Rabbinic lit. is also a valuable source of information about Pharisaic and rabbinic criticisms of how the priests ran the Temple. A number of scholars, Jewish and Christian, have noted that Jesus' action at the Temple (on the periphery of the Temple) against the moneychangers and vendors has a strong historical context: Paula Fredriksen, E.P. Sanders, John Meier, Robert Stein, and Craig Evans (see his article in "Jesus and the Dead Sea Scrolls", ed. by James H. Charlesworth; for the others, see my Bibliography). There are probably more. But most of them do not give any examples from rabbinic lit.

Fredriksen ("King", p. 107) says that Jesus' action is "fairly mild" compared to that of other Jewish figures (she is right), but she gives no examples; neither does Meier (MJ 1.349) who makes a similar point. So what is a reader to think of their comments? Without examples, they make no real impression. Of the above scholars, Stein and Evans (both Christian, I believe) do the best job. Evans quotes from rabbinic lit. quite a lot. Stein gives one valuable rabbinic incident as a context and correctly infers that Jesus loved and supported the Temple, with his action against the merchants being a fairly trivial event (Stein, pp. 189-91). In my book, I give 17 examples of the historical context. (The idea of Borg, Crossan, Sanders and so many others that Jesus was fundamentally opposed to the Temple is pure fantasy.)

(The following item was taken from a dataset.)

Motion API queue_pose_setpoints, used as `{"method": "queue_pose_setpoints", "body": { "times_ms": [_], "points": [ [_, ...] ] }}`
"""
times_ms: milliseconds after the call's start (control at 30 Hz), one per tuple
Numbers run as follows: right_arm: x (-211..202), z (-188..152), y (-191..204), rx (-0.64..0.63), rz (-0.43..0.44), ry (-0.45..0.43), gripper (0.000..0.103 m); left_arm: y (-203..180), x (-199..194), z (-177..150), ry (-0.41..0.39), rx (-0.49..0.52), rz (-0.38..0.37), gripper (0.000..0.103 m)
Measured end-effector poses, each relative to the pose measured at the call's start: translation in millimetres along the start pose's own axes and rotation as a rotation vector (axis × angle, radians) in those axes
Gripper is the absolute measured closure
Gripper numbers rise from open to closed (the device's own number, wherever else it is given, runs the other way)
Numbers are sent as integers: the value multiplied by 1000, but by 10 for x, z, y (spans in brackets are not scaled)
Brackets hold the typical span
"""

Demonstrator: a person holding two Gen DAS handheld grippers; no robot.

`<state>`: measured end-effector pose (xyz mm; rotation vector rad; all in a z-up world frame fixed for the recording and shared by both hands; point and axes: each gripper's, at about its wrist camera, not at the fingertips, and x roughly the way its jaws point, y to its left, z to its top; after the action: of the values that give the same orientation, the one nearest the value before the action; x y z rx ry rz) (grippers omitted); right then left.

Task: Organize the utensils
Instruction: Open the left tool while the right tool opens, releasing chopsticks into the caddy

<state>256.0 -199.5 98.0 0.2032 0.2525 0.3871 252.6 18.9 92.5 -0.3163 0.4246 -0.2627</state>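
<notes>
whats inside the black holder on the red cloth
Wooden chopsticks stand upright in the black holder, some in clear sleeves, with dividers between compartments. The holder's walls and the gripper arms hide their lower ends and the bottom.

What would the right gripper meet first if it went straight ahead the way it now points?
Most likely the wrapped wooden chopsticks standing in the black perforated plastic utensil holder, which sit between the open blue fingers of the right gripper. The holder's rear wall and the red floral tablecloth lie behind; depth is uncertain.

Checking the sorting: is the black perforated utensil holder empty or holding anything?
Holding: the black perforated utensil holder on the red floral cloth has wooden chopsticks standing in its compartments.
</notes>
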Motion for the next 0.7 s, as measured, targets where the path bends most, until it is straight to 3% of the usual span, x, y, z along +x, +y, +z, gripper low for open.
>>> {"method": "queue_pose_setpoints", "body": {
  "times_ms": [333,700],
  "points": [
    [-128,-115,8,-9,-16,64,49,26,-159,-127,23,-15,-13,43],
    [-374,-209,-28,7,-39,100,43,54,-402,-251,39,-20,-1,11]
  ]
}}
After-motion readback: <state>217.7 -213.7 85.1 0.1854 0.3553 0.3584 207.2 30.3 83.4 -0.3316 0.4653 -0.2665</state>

Besides the fact that Jesus obviously revered the Temple and wanted to maintain proper decorum there as other rabbis did, the implication of all this is that just as other Pharisees and rabbis, who criticized certain Temple practices even more than Jesus did, did not get into serious trouble with the authorities, so too Jesus never got into trouble for his criticism. It had nothing to do with his execution (which, in any case, was a Roman affair all the way). There is even more evidence for this conclusion which I will not go into here.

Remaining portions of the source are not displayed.